[The House by the Church-Yard by J. Sheridan Le Fanu]@TWC D-Link bookThe House by the Church-Yard CHAPTER XVIII 4/9
He was dressed as quietly as the style of that day would allow, yet in his toilet, there was entire ease and even a latent air of fashion.
He wore his own hair; and though there was a little powder upon it and upon his coat collar, it was perfectly white, frizzed out a little at the sides, and gathered into a bag behind.

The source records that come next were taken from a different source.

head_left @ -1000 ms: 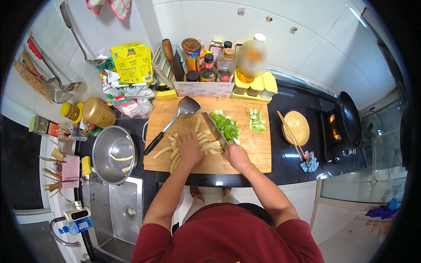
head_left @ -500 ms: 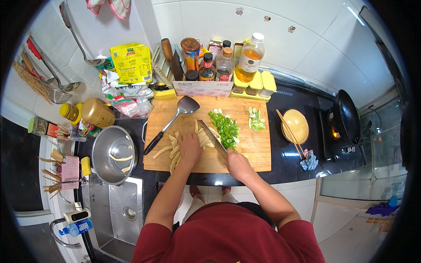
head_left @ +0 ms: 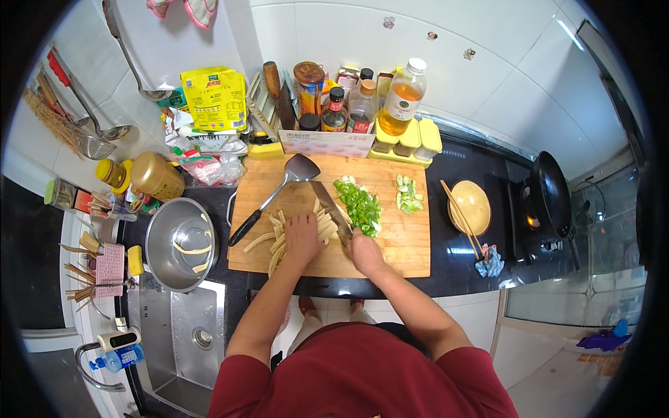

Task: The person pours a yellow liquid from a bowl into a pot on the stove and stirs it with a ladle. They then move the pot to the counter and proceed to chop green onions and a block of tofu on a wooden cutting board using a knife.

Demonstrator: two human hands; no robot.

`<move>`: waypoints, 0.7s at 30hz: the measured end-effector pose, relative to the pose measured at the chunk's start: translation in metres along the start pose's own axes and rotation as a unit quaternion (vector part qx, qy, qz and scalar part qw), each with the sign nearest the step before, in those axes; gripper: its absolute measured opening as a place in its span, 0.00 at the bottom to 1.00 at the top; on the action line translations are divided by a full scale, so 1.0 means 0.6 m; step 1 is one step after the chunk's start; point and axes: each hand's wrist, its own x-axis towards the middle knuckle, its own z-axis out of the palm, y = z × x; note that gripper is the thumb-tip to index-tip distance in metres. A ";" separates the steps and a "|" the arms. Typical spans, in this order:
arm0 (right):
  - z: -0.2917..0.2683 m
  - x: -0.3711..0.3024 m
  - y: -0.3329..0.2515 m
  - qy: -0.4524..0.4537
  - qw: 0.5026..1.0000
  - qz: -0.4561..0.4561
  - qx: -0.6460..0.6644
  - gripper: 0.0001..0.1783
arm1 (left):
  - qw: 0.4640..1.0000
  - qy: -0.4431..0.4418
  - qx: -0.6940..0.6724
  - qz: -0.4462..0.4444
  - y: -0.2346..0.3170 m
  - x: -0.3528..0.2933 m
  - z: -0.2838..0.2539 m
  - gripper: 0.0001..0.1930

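Note:
My left hand (head_left: 304, 237) presses down on a pile of long, pale yellow food strips (head_left: 277, 245) on the wooden cutting board (head_left: 401, 240), fingers curled over them. In my right hand (head_left: 365, 253) is the handle of a kitchen knife (head_left: 334, 209). Its blade slants away to the upper left, along the right side of the pile. Just right of the blade lies a heap of chopped green pepper (head_left: 359, 204). A smaller group of sliced scallion pieces (head_left: 408, 194) sits farther right. Behind my left hand rests a black-handled spatula (head_left: 270, 200).
Left of the board, a steel pot (head_left: 162, 245) holds a few pale strips, beside the sink (head_left: 182, 348). Bottles and a knife rack (head_left: 263, 104) line the back. To the right are a yellow bowl (head_left: 471, 202) with chopsticks (head_left: 461, 218) and a wok (head_left: 550, 195) over a lit burner.
My right hand has moved left with the knife, closer to my left hand, and the blade points more directly away from me. My left hand stays on the strips. The view has shifted slightly.

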 end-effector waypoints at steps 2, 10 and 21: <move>-0.019 0.004 0.009 -0.013 0.999 -0.015 0.037 0.12 | 1.000 0.019 0.002 0.009 -0.001 -0.008 -0.014 0.41; -0.061 -0.035 0.018 0.025 0.998 -0.011 0.063 0.14 | 0.991 0.046 -0.123 0.007 -0.074 0.021 -0.047 0.26; -0.107 -0.099 0.036 0.034 0.998 0.020 0.043 0.13 | 0.993 0.063 -0.098 -0.004 -0.144 0.080 -0.045 0.22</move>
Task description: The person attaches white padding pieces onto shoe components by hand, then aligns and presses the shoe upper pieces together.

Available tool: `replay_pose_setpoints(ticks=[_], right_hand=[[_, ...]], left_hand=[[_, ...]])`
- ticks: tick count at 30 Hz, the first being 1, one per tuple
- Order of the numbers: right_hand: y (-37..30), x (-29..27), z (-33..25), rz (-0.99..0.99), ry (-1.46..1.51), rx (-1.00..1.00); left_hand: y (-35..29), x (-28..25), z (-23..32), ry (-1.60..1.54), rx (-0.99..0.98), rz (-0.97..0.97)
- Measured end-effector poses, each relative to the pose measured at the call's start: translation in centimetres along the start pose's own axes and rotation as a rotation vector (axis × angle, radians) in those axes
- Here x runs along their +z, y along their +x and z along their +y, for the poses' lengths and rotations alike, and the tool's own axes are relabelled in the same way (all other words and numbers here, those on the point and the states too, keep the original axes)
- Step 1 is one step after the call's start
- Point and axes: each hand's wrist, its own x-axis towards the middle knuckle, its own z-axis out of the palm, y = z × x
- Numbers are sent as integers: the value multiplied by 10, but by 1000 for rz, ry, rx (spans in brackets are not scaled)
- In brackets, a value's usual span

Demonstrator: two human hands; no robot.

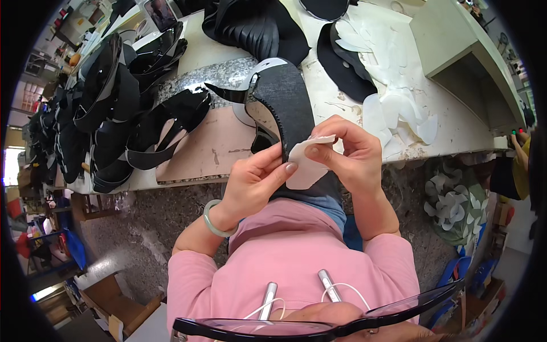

The stranger rose and bowed as Puddock approached the lady, and the lieutenant had a nearer view of his great white forehead--his only good feature--and the pair of silver spectacles that glimmered under it, and his small hooked nose and stern mouth. ''Tis a mean countenance,' said the general, talking him over when the company had dispersed. 'No countenance,' said Miss Becky decisively, '_could_ be mean with such a forehead.' The fact is--if they had cared to analyse--the features, taken separately, with that one exception, were insignificant; but the face was singular, with its strange pallor, its intellectual mastery, and sarcastic decision. The general, who had accidentally omitted the ceremony--in those days essential--now strutted up to introduce them. 'Mr.Dangerfield, will you permit me to present my good friend and officer Lieutenant Puddock.
Lieutenant Puddock, Mr Dangerfield--Mr. Dangerfield, Lieutenant Puddock.' And there was a great deal of pretty bowing, and each was the other's 'most obedient,' and declared himself honoured; and the conventional parenthesis ended, things returned to their former course. Puddock only perceived that Mrs.Sturk was giving Dangerfield a rambling sort of account of the people of Chapelizod.
Dangerfield, to do him justice, listened attentively.